By Isaiah Moore
I first noticed it in retrospect. In my second year of college, while writing a proposal to my city advocating for better youth programming as a strategy to thwart teenage homicide, I thought about the variables that allowed me to write such a proposal instead of being one of the subjects discussed. I concluded that the most important factor was my schooling, and no, it was not the sustenance of school lunch or the Advanced Placement classes that mattered. What made the difference was the environment. My ninth–grade year was lackluster, but in tenth grade I met my AVID (Advancement Via Individual Determination) teacher and a history teacher who had mentored my sister before me. They were connected to the junior varsity basketball coach, who was from my neighborhood. Those three turned out to be connected to the two Black male guidance counselors in the school. Before I knew it, I had a broad and secure network of support that prompted my intellectual, emotional, and spiritual growth.
As I matured, I continued exploring and researching the phenomenon I encountered in high school and concluded that this system of connections was my safe space; I felt comfortable enough to study and grow. This support is the very reason I became the man I am today; it’s the whole reason I decided to enter the best profession known to humankind. Having experienced the benefits of such a network, I now seek to create it in every school I am in. Every child deserves to feel safe while learning.
Reflecting on this practice, I realized there is a formula for success when setting up support teams. Underpinning this formula is a foundational tenet that every safe-space educator must understand and truly embrace: Please be mindful that the hinge needed to open the door to safe spaces for students of color is authentic relationships and not the supposed need to “rescue” them. Once this principle is accepted, the following six factors will help you succeed when collaborating with other educators to create safe spaces for students of color:
1. Recognize the Myriad Issues Facing Students of Color
Social issues seep into schools; classrooms and schools are microcosms of society. This means that students of color face many problems. It’s draining simply thinking of all these problems, and even more of a depressing experience trying to solve them all at once. Focus on one or two that you can manage and research ways to fix them. Such issues may include a lack of diversity in the teaching staff (which makes it harder for students of color to find mentors) and schools devaluing the cultures and interests of students of color. Issues may even exist within the curriculum itself; certain cultures may be misrepresented or left out of school learning entirely, which causes students to lose interest in education. Whatever problems you identify, try to narrow in on the specifics and then seek out the best ways and people to help solve the dilemma.
2. Create a Diverse Team
On average, people are more likely to have an impact in a group rather than alone. That’s why a crucial step is to create a diverse team that contributes to alleviating the identified problem or problems, and to creating a safe space for students of color. When assembling a team, do three things: create a team of differing skills, take into account people of different ethnicities, and seek out diverging opinions. Take inventory of the skills needed to solve the problem you’re focusing on. This means that if you need someone with artistic ability or someone who has counseling experience, consider asking those people to help out. And while it is important to surround students with individuals who look like them, it is also important to introduce them to individuals unlike them. This normalizes learning from both like and unlike individuals. Lastly, be intentional about seeking out differing opinions. As Adam Grant, an author and specialist in organizational psychology, says in his book Originals, “create a strong group culture that also allows for dissenting opinions. Go for an organizational model that mirrors the ‘commitment blueprint’” (p. 180). Grant describes this as finding people whose values and norms match that of the group. Dissenting opinions on the details, coupled with commonality in the larger goal, allows for creative ideas that have been vetted and thus are more likely to help solve problems.

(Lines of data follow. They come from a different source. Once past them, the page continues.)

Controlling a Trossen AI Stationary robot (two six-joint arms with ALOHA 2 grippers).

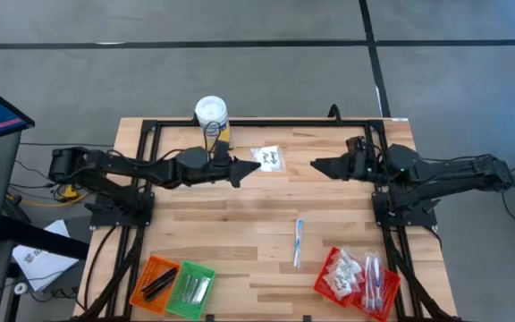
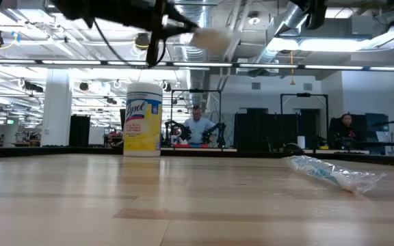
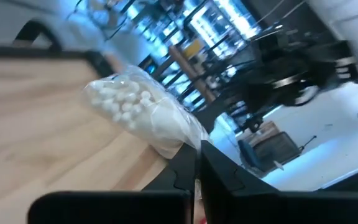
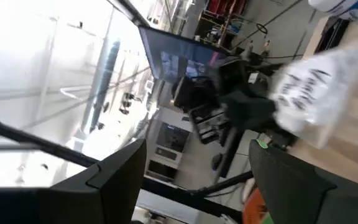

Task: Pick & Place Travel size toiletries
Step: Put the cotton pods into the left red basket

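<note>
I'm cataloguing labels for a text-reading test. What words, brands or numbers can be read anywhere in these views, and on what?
"Lysol": on the yellow label of the white-lidded canister, low view; the smaller print under it is too small to read.
Black handwriting-style marks on the white sachet held by the left claw: too blurred to read in any view.
Clear-wrapped stick on the table: no legible print.
Items in the baskets: too small to read.

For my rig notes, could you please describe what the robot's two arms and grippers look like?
Both arms are black and jointed, tapering to pointed two-finger tips. The left gripper has a black cable looping near its wrist; the right gripper has flat, dark, paddle-like fingers. Each arm is mounted on a black frame.
</note>
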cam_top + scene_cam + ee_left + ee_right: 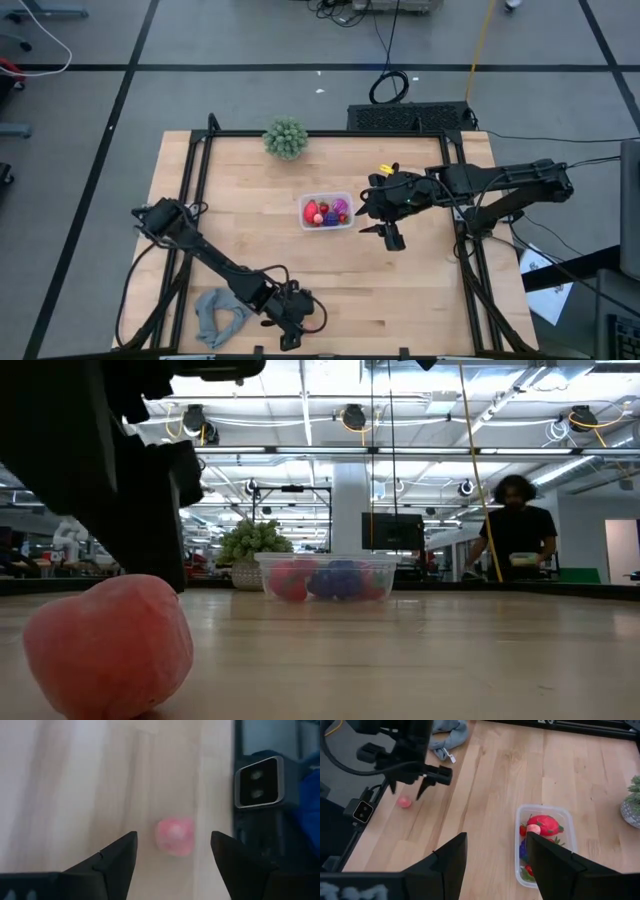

3. Well-Being First, Then Academics
And there will be problems to solve, because every individual has dilemmas. These dilemmas have the potential to not only impede learning, but to stop pupils from forming the relationships they need to feel safe. To that end, it is important that collaborating educators ensure the mental well-being of students before focusing on academics. Dr. Michael Lindsey (executive director of the McSilver Institute for Poverty Policy and Research at NYU’s Silver School of Social Work) argues that schools are some of the largest providers of mental health services, but those services are still inadequate or absent in too many schools—especially in schools serving low-income areas, and those serving largely Black and Brown students.
To help fill this need, support teams must be aware of the many issues plaguing communities of color; recognize that these issues can be a burden on adolescents who may not have developed the skills to manage their emotions; and attend to these challenging emotions first and foremost. This can be done, in part, by advocating for more mental health support for schools. Educators should also seek to decrease microaggressions and increase micro–affirmations. Micro-affirmations have been defined as “tiny acts of opening doors to opportunity, gestures of inclusion and caring, and graceful acts of listening.” Making micro-affirmations an intentional practice, while minimizing microaggressions, will increase positive feelings within the safe space you are building.
4. Seek to Decolonize Curriculum
To increase feelings of safety among students of color, safe-space teams must actively seek to incorporate the stories of those they are forming bonds with. According to the University College of London, “Decolonization is crucial because, unlike diversification, it specifically acknowledges the inherent power relations in the production and dissemination of knowledge, and seeks to destabilize these.” Providing students with an education that is not exclusively Eurocentric broadens the scope of learning and allows all students to encounter their cultures in what they learn.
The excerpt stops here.